LARGE SALINE INJECTION FOLLOWED BY DEATH.

Achard and Paisseau report having made an autopsy upon a woman in whom, in order to combat an internal hemorrhage in consequence of a hysterectomy, there had been injected beneath the skin within twenty-four hours 2 gallons of an artificial serum containing 5 parts of sodium chlorid and 10 parts of sodium sulphat to 1,000 parts of water. Death was due to pulmonary Death was due to pulmonary edema, of which the patient had presented the symptoms and of which they had found the lesions. There were

also renal lesions consisting of considerable edema in the pyramids, together with epithelial alterations in the tubuli.

It is not established that these lesions were due exclusively to the sodium chlorid in excess, for that salt was much diluted in the solution injected; the fluid itself was hypotonic and congealed at 0.44. It is precisely by reason of this hypotony that the muscles of the patient had given a less proportion of the chlorid than those of a subject dead of rapid suffocation, taken as a term of comparison.

Nor does it seem that the quantity of sodium sulphat injected could explain the lesions. It was therefore necessary, in the opinion of the reporters, to refer the effects to the enormous quantity of water.

Experiment shows, moreover, that by the comparative injection of strong and weak solutions of sodium sulphat into the veins, rabbits are destroyed by a small amount of the sulphat and much water as well as by much of the sulphat and a little water.

Finally, by injecting beneath the skin of a rabbit nearly a quart of the saline solution which had been used in the patient's case, death had been produced in a few hours in consequence of dilatation of the heart. The authors had likewise detected some alterations of the renal epithelium, comparable to those obtained by MM. Castaigne and Rathery in vitro by submitting that epithelium to the action of hypotonic liquids.-Med. Bull.

THE TREATMENT OF SHOCK.

At the meeting of the Harvard Medical Society, of New York, on March 28, 1903, there was a discussion upon the subject of "Shock." In closing Dr. Geo. E. Brewer said that most of the drugs recommended for shock are utterly ineffectual. It seems unwise to prescribe nitroglycerin, since the modern idea of shock is a vasomotor dilatation owing to paralysis of the vasomotor nervous mechanism, and the special physiological action of the nitrites is to cause vasomotor dilatation.

Adrenalin is the substance on which all eyes are fixed now in the matter of the drug treatment of shock. Experimentally the outlook seems to be very promising. Dr. Cushing recently saw a dog stop breathing during an experiment. A solution of adrenalin was injecte into the veins, but without effect. The heart was then exposed and irritated by direct compression, but without result. Artificial respiration was kept up and adrenalin was injected directly into the heart cavity. The heart began to beat again, and though it was over twenty minutes since the animal had stopped breathing, recovery was complete.-Med. News.
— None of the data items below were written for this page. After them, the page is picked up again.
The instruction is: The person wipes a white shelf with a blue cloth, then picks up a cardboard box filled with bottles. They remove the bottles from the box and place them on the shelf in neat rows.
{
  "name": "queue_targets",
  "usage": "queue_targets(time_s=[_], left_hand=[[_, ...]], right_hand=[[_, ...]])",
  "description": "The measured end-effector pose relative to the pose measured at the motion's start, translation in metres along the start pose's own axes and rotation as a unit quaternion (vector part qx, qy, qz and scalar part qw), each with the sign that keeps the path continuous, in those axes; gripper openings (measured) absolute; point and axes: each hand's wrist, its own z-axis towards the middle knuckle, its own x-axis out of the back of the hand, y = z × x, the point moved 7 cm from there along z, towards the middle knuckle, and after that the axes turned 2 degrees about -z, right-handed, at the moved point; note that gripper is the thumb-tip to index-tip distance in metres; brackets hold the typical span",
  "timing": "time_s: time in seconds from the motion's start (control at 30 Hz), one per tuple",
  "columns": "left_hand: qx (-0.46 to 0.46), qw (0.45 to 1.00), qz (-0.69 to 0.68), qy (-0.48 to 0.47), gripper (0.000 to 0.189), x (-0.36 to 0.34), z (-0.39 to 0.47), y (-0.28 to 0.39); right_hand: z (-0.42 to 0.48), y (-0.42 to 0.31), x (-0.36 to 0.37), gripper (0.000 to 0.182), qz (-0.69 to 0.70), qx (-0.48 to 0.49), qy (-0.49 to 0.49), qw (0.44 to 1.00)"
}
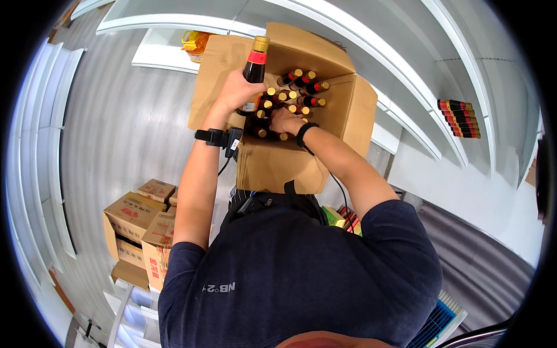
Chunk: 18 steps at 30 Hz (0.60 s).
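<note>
An open cardboard carton with its flaps spread stands in front of me. Dark glass sauce bottles with gold caps and red neck bands fill much of it, several of them leaning. My left hand grips one such bottle around its body, held upright above the carton's left side. Down among the bottles reaches my right hand, its fingers curled and partly hidden. Whether those fingers hold a bottle is not visible.
White shelves curve behind and right of the carton, bearing a row of similar bottles. A jug of yellow oil rests on a low shelf at the back left. Stacked cardboard boxes stand on the floor at left.
</note>
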Motion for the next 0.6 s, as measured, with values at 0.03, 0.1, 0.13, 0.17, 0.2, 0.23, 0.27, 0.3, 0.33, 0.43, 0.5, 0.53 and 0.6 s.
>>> queue_targets(time_s=[0.03, 0.1, 0.13, 0.17, 0.2, 0.23, 0.27, 0.3, 0.33, 0.43, 0.5, 0.53, 0.6], left_hand=[[0.004, 1.0, 0.021, -0.008, 0.035, 0.0, -0.001, 0.005], [0.002, 0.999, 0.043, -0.019, 0.036, -0.004, -0.001, 0.012], [-0.001, 0.999, 0.044, -0.02, 0.036, -0.008, -0.002, 0.015], [-0.003, 0.999, 0.044, -0.021, 0.035, -0.011, -0.002, 0.019], [-0.012, 0.999, 0.038, -0.031, 0.035, -0.013, -0.002, 0.021], [-0.015, 0.999, 0.039, -0.031, 0.035, -0.014, -0.003, 0.022], [-0.022, 0.998, 0.042, -0.037, 0.035, -0.018, -0.003, 0.025], [-0.028, 0.998, 0.046, -0.042, 0.035, -0.023, -0.003, 0.028], [-0.033, 0.997, 0.047, -0.046, 0.037, -0.027, -0.003, 0.03], [-0.035, 0.996, 0.051, -0.069, 0.035, -0.047, 0.0, 0.037], [-0.056, 0.994, -0.023, -0.095, 0.028, -0.069, -0.004, 0.048], [-0.066, 0.99, -0.06, -0.11, 0.025, -0.081, -0.006, 0.056], [-0.055, 0.985, -0.103, -0.126, 0.026, -0.102, -0.011, 0.07]], right_hand=[[-0.012, -0.002, 0.015, 0.043, 0.011, -0.011, -0.017, 1.0], [-0.033, 0.003, 0.038, 0.041, 0.038, -0.037, -0.049, 0.997], [-0.045, 0.008, 0.049, 0.041, 0.071, -0.032, -0.043, 0.996], [-0.044, 0.02, 0.05, 0.042, 0.064, -0.017, 0.057, 0.996], [-0.064, 0.021, 0.069, 0.042, 0.107, -0.029, 0.055, 0.992], [-0.087, 0.021, 0.092, 0.042, 0.147, -0.038, 0.053, 0.987], [-0.103, 0.028, 0.104, 0.043, 0.209, -0.02, 0.106, 0.972], [-0.116, 0.038, 0.111, 0.045, 0.227, -0.057, 0.096, 0.967], [-0.129, 0.046, 0.121, 0.046, 0.244, -0.06, 0.127, 0.96], [-0.176, 0.07, 0.148, 0.047, 0.291, -0.064, 0.269, 0.916], [-0.199, 0.092, 0.155, 0.049, 0.307, -0.092, 0.274, 0.907], [-0.214, 0.101, 0.162, 0.051, 0.323, -0.087, 0.298, 0.894], [-0.239, 0.122, 0.17, 0.049, 0.351, -0.098, 0.34, 0.867]])
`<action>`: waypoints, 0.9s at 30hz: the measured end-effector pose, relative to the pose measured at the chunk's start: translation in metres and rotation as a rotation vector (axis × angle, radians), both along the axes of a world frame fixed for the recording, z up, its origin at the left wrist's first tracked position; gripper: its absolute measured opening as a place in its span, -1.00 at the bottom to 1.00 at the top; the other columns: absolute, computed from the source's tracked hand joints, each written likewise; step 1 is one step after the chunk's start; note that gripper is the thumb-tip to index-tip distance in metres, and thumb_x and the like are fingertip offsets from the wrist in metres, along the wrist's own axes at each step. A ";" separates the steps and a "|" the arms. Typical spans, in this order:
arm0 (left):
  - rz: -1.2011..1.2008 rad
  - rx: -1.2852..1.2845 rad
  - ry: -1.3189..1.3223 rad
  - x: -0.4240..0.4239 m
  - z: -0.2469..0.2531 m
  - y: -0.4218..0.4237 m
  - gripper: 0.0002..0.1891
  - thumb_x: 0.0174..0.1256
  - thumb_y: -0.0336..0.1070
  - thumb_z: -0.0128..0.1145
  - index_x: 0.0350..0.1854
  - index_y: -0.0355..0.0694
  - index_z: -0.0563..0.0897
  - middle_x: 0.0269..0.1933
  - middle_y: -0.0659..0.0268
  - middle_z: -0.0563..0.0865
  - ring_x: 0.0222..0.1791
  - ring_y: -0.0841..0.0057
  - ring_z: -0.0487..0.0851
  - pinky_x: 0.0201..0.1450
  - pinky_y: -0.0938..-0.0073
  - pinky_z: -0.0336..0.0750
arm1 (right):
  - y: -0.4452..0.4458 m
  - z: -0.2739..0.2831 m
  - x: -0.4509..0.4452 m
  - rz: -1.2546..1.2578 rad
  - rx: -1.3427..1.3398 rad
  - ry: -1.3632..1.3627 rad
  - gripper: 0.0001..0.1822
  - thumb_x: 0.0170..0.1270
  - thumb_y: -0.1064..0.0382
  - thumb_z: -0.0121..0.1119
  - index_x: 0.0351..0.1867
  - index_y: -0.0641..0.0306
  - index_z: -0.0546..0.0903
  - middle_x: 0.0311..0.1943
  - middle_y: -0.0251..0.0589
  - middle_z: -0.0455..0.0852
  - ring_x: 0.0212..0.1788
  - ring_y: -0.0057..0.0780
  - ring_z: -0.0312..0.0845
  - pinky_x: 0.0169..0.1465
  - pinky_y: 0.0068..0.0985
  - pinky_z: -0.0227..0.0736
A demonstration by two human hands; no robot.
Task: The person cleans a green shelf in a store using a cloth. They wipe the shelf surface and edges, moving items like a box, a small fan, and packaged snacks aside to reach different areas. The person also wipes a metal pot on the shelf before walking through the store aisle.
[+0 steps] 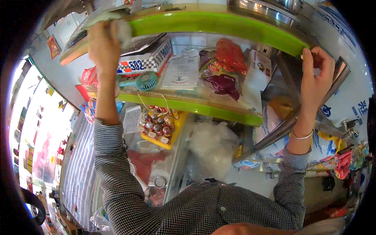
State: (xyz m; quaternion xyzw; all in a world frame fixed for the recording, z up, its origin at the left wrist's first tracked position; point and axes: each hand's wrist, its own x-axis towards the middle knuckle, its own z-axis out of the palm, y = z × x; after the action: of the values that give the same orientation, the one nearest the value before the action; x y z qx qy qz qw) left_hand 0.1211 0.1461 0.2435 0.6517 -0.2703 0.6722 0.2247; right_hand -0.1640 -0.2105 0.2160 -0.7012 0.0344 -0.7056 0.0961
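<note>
My left hand (102,44) is at the left of the upper shelf, shut on a whitish crumpled cloth (124,30), blurred. The cloth lies against the bright green front edge (205,22) of that shelf. At the far end of the same green edge is my right hand (318,66), its fingers bent and a fingertip at the corner. A tiny white bit shows by that fingertip; whether the hand grips the shelf is unclear. Below, a lower shelf with a green edge (188,107) carries a checkered box (160,57), a turquoise handheld fan (145,81), printed paper (180,72) and purple plastic packets (223,80).
A yellow tray of small bottles (157,126) stands on a glass counter (176,164). A bundle of clear plastic (214,144) hangs under the lower shelf. A slanting metal bar (276,132) crosses at right. Striped cloth (80,170) covers a surface at left.
</note>
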 end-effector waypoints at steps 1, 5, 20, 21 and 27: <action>0.034 -0.060 0.055 0.014 -0.006 0.007 -0.81 0.34 -0.14 0.21 -0.19 -0.13 0.61 -0.20 0.18 0.65 -0.19 0.13 0.62 -0.15 0.15 0.50 | -0.003 0.000 -0.004 -0.060 -0.040 0.014 -0.84 0.23 0.28 0.35 -0.20 0.23 0.66 -0.24 -0.27 0.60 -0.27 -0.48 0.53 -0.16 -0.54 0.44; 0.062 -0.242 0.050 0.045 -0.017 0.014 -0.72 0.36 -0.04 0.17 -0.21 -0.17 0.62 -0.26 0.12 0.66 -0.23 0.09 0.63 -0.16 0.13 0.48 | 0.007 0.008 0.004 -0.286 -0.225 0.031 -0.83 0.20 0.15 0.38 -0.23 0.10 0.72 -0.19 -0.29 0.62 -0.14 -0.33 0.53 -0.07 -0.40 0.39; -0.386 0.080 0.082 -0.053 -0.028 -0.021 -0.54 0.01 -0.25 0.29 0.07 -0.09 0.65 0.07 0.11 0.56 0.03 0.07 0.55 0.08 0.18 0.52 | 0.076 0.026 0.073 -0.344 -0.456 0.058 -0.80 0.20 0.10 0.37 -0.33 0.16 0.70 -0.16 -0.21 0.61 -0.03 -0.19 0.52 0.02 -0.29 0.37; -0.363 0.094 0.083 -0.046 -0.026 -0.013 -0.53 0.00 -0.25 0.29 0.06 -0.09 0.65 0.08 0.11 0.57 0.03 0.07 0.55 0.09 0.18 0.52 | 0.074 0.026 0.077 -0.330 -0.470 0.039 -0.81 0.20 0.11 0.37 -0.33 0.16 0.69 -0.17 -0.21 0.61 -0.04 -0.19 0.52 0.02 -0.29 0.38; -0.269 -0.017 0.194 -0.005 -0.012 0.034 -0.63 0.04 -0.37 0.19 -0.03 -0.29 0.63 -0.08 0.00 0.64 -0.08 0.06 0.61 0.01 0.19 0.51 | 0.061 0.024 0.086 -0.321 -0.502 -0.037 -0.84 0.20 0.15 0.36 -0.34 0.16 0.69 -0.20 -0.22 0.62 -0.07 -0.21 0.54 0.01 -0.30 0.38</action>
State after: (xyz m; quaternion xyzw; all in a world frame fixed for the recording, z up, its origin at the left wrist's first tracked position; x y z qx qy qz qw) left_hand 0.1165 0.1796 0.2311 0.6695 -0.3265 0.5722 0.3432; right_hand -0.0782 -0.1492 0.2399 -0.6758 -0.0327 -0.7108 -0.1925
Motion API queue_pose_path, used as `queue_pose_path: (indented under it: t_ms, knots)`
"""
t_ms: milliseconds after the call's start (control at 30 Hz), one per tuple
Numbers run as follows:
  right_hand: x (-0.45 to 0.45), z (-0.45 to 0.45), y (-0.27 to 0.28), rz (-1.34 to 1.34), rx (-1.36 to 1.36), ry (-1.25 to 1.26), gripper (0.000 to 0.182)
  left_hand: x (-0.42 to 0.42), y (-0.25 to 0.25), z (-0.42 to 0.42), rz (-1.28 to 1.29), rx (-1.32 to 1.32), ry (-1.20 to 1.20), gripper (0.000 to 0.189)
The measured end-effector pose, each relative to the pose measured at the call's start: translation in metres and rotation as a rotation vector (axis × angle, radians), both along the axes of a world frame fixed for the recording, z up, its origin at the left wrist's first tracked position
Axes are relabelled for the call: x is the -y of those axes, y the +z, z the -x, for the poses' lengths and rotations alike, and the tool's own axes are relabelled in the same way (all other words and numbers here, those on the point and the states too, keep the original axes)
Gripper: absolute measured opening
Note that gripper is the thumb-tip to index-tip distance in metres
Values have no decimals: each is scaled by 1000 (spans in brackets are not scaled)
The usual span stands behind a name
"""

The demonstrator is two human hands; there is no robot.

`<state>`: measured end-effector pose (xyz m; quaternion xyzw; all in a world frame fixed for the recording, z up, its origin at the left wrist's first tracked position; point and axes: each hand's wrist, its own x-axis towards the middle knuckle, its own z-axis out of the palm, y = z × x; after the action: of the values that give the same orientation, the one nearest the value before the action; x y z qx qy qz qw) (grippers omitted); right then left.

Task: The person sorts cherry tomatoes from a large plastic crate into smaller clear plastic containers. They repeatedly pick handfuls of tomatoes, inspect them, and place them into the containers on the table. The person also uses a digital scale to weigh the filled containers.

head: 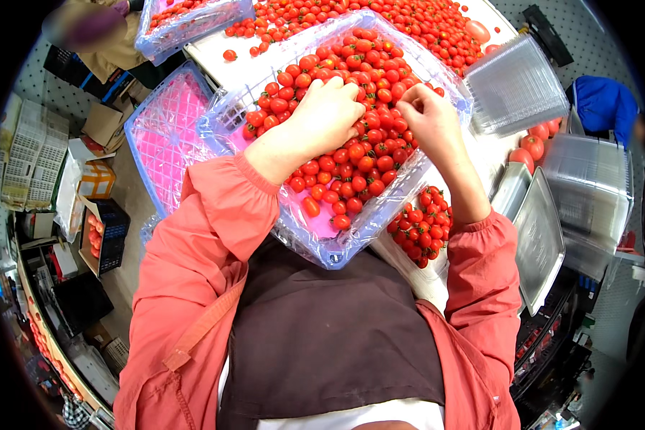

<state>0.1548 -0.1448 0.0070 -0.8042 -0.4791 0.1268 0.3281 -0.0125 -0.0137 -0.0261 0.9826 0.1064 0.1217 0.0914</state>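
Note:
Heaped cherry tomatoes (373,156) fill a blue plastic crate (314,250) with a clear film liner and a pink sheet at its bottom. My left hand (328,115) lies over the upper left of the heap, fingers curled down onto the tomatoes; whether it grips one is hidden. My right hand (424,110) is at the crate's right side with thumb and forefinger bent close together; I cannot tell if a tomato is between them. Right of the crate's near corner, under my right forearm, more cherry tomatoes (422,226) lie in what looks like a clear container.
Loose cherry tomatoes (430,27) spread over the white table behind the crate. Stacked clear plastic containers (516,86) stand at right, near larger tomatoes (532,148) and a metal tray (540,236). A pink-lined crate (166,134) is at left. Another person (105,54) is at upper left.

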Motion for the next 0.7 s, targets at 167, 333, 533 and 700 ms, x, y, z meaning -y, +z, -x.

RELATION BETWEEN TRAUMA AND TABES.-In the strictest sense according to Schittenhelm there is no such condition as traumatic tabes, but rather in all those cases in which tabes follows a trauma, the latter is to be regarded as an accessory or exciting cause, leading to a predisposition, or in the presence of an actual predispo sition to tabes, tending to kindle it or serving to unmask a latent tabes and to accelerate its progress.—Med. News.